As the name implies sharedStrings.xml contains a list of strings that are used in multiple places in the worksheets. Each string is bracketed between nested <si><t> and </t></si> tags. We’ll come back to this later.

The styles.xml file contains information about the styles used. This includes things like fonts, borders, cell formatting. Not relevant if you’re only interested in the content.

The vbaProject.bin is a binary blob that probably contains BASIC code. Also not relevant if you just want to read the cell contents.

The workbook.xml file contains a number of sheet definitions. These link the name of the worksheet to several numbers. Each sheet has a single tag with attributes, like this.

<sheet name="template" sheetId="4" r:id="rId1"/>

In the subdirectory xl/worksheets there is a number of XML files named sheetN.xml, where N is a number. One might expect that N corresponds with the sheetId. But that turns out not to be the case. The sheet number N actually is the number in the r:id attribute after the rId text. So in the example above, the worksheet named template is xl/worksheets/sheet1.xml.

The xl/_rels directory

This contained only one file workbook.xml.rels. This contains a mapping between Relationship Id and Target file paths.

The xl/printerSettings directory

This directory contained a binary blob for each worksheet. Inspection with hexdump showed me that these blobs contain specific information for a chosen printer. I’ve skipped this.

The xl/theme directory

In this directory you can find at least one themeN.xml file (where N is a number). This contains information about the presentation of the file. Colors, fonts, fill styles et cetera. This is also not really relevant to the contents, so I’ve skipped this as well.

The xl/worksheets directory

In the _rels subdirectory you’ll find files linking the sheets to printer settings. That is also not relevant to the contents.

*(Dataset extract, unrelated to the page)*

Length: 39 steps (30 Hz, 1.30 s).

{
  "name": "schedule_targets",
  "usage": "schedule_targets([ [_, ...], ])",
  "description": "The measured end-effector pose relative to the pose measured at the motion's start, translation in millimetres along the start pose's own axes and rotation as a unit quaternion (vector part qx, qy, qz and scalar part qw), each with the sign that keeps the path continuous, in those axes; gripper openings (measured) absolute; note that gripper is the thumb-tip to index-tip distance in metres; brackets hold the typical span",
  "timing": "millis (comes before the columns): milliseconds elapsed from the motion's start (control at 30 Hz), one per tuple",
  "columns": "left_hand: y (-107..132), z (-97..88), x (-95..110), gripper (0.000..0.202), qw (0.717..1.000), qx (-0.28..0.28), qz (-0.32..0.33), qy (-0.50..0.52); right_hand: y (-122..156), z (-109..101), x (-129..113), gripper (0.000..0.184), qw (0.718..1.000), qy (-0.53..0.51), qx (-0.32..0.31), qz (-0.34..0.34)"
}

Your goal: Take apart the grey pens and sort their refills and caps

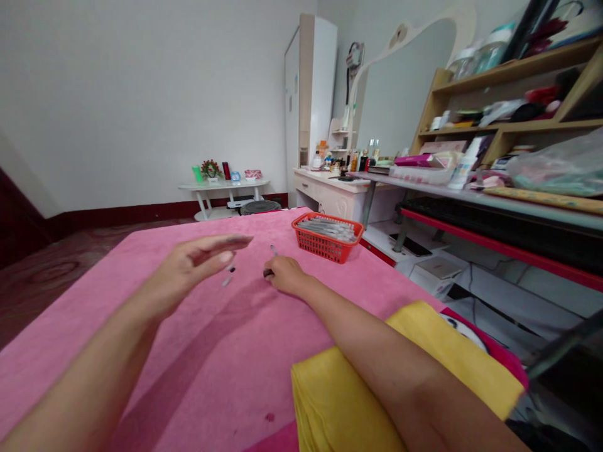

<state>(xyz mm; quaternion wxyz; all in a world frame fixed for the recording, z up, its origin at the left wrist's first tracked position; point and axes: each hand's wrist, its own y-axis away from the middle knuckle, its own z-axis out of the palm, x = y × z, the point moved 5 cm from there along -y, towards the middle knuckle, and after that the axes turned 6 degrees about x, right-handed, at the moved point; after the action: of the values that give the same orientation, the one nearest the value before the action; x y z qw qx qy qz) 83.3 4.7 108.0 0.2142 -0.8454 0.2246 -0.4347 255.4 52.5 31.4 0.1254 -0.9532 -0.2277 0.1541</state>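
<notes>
Two hands are showing near the centre of the frame, one left hand [198, 260] and one right hand [286, 275], with one pen [227, 280] lying between them and one second pen [274, 250] showing at the right. One red basket [347, 252] is standing right of centre, holding numerous grey pens [327, 227], overlapping too much for counting. One yellow cloth [332, 395] is lying lower right; one potted plant [211, 169] is standing upper left of centre.

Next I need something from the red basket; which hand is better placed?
Probably the right hand: it sits nearer the red basket, which stands beyond it to the right. The left hand is raised farther left, above the pink cloth.
</notes>
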Motion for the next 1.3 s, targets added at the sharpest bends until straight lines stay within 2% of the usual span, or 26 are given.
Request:
schedule_targets([
  [100, 2.9, 25.9, -56.2, 0.066, 0.989, -0.014, -0.016, -0.145, 0.0, 2.2, -0.1, 0.020, 1.000, -0.003, 0.007, 0.004],
  [167, 9.4, 46.0, -92.8, 0.072, 0.973, -0.059, -0.046, -0.220, 0.0, 3.1, -0.2, 0.019, 1.000, -0.004, 0.010, 0.010],
  [200, 13.4, 54.0, -105.5, 0.067, 0.965, -0.087, -0.052, -0.244, 0.0, 3.2, -0.2, 0.018, 1.000, -0.004, 0.013, 0.014],
  [267, 19.9, 62.8, -117.0, 0.061, 0.957, -0.120, -0.050, -0.261, 0.0, 2.4, 0.6, 0.018, 0.999, -0.001, 0.024, 0.028],
  [333, 23.5, 64.3, -113.4, 0.058, 0.959, -0.128, -0.034, -0.252, 0.0, -1.1, 3.7, 0.020, 0.997, 0.012, 0.052, 0.058],
  [433, 27.0, 67.0, -94.6, 0.051, 0.974, -0.141, 0.002, -0.180, 1.4, -8.4, 13.7, 0.032, 0.984, 0.046, 0.100, 0.141],
  [500, 30.8, 74.2, -79.1, 0.046, 0.980, -0.161, 0.023, -0.111, 2.6, -9.3, 20.3, 0.040, 0.977, 0.061, 0.090, 0.186],
  [600, 38.0, 89.5, -54.7, 0.043, 0.980, -0.191, 0.052, -0.019, 3.4, -8.0, 25.8, 0.030, 0.976, 0.065, 0.055, 0.202],
  [667, 41.5, 96.8, -41.8, 0.042, 0.979, -0.196, 0.061, 0.015, 4.2, -9.9, 30.3, 0.029, 0.974, 0.064, 0.057, 0.210],
  [767, 41.2, 96.3, -35.9, 0.048, 0.985, -0.162, 0.034, 0.043, 5.7, -13.5, 43.4, 0.033, 0.967, 0.064, 0.055, 0.242],
  [867, 37.7, 84.9, -42.0, 0.053, 0.994, -0.097, 0.001, 0.054, 5.8, -16.9, 57.4, 0.026, 0.961, 0.054, 0.037, 0.269],
  [933, 36.3, 78.3, -47.1, 0.049, 0.996, -0.073, -0.013, 0.056, 4.3, -22.4, 62.1, 0.019, 0.961, 0.044, 0.031, 0.273],
  [1067, 36.5, 75.2, -50.7, 0.044, 0.996, -0.074, -0.012, 0.049, -1.5, -51.6, 59.0, 0.020, 0.967, 0.029, 0.058, 0.245],
  [1133, 37.3, 76.9, -49.8, 0.043, 0.996, -0.081, -0.004, 0.041, -2.9, -77.3, 57.8, 0.023, 0.966, 0.037, 0.111, 0.231],
  [1233, 37.9, 78.7, -47.9, 0.042, 0.996, -0.088, 0.000, 0.032, 3.8, -120.2, 66.3, 0.024, 0.938, 0.079, 0.237, 0.242],
  [1300, 37.9, 78.6, -46.1, 0.042, 0.995, -0.091, 0.000, 0.030, 12.8, -140.0, 79.0, 0.026, 0.910, 0.116, 0.293, 0.270],
])
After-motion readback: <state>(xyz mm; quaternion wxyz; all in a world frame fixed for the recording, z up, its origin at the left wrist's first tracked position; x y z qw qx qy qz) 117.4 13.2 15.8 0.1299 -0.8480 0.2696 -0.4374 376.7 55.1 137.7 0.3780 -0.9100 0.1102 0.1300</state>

Now we come to the most relevant part, the actual worksheets. The worksheets folder contains a number of XML files named sheetN.xml, where N is a number without leading zeroes. In these files the only tags that we’re interested in are the cell tags. These come in different kinds.

A cell with just a number in it looks like this when formatted.

<c r="D8" s="28">
  <v>13.15</v>
</c>

The r attribute of the c tag is the column/row address. The data between the v tags is the value. So cell D8 holds the value 13.15. What the s attribute is I don’t know for sure. It could refer to the cell’s style. It does not seem relevant to the content.

A variant of this has a formula (a set of f tags) after the opening c tag but before the v tags. I ignore the formula and just read the value.

The following form refers to a shared string.

<c r="E1" s="11" t="s">
  <v>8</v>
</c>

It uses 0-based indexing so this means that cell E1 contains the ninth string from the shared string list.

Extracting the information

To read the XLSX file we use Python’s zipfile module.

from zipfile import ZipFile

z = ZipFile('test.xlsx')

We then proceed to create a list of shared strings using regular expressions. Contrary to polular notion, it is perfectly doable to use regular expressions to extract data from xml files. Using a full-blown xml parser it not necessary in this case.

import re

shre = re.compile('<t[^>]*>(.*?)</t>')

with z.open('xl/sharedStrings.xml') as sstr:
    ssdata = sstr.read().decode('utf-8')
shared_strings = shre.findall(ssdata)

Next we create a dictionary where the worksheet name is the key and the sheet number the value, since worksheet names must be unique.

wbre = re.compile('<sheet name="([^"]+)".*?"rId([0-9]{1,3})"/>')
with z.open('xl/workbook.xml') as wb:
    wbdata = wb.read().decode('utf-8')
worksheets = dict(wbre.findall(wbdata))

We could then iterate over the worksheets and read them. I use two regular expressions to extract non-empty cell data.

def conv(n):
    """Convert to appropriate type."""
    try:
        r = float(n)
    except ValueError:
        return n  # Keep it a str.
    if round(r) == r:
        return int(r)  # It's an int.
    return r  # It's a float.


numre = re.compile('<c r="([A-Z]+)([0-9]+)" s="[^"]+">'
                   '(?:<f[^<]+</f>)?<v>(.*?)</v></c>')
strre = re.compile('<c r="([A-Z]+)([0-9]+)" s="[^"]+" t="s"><v>(.*?)</v></c>')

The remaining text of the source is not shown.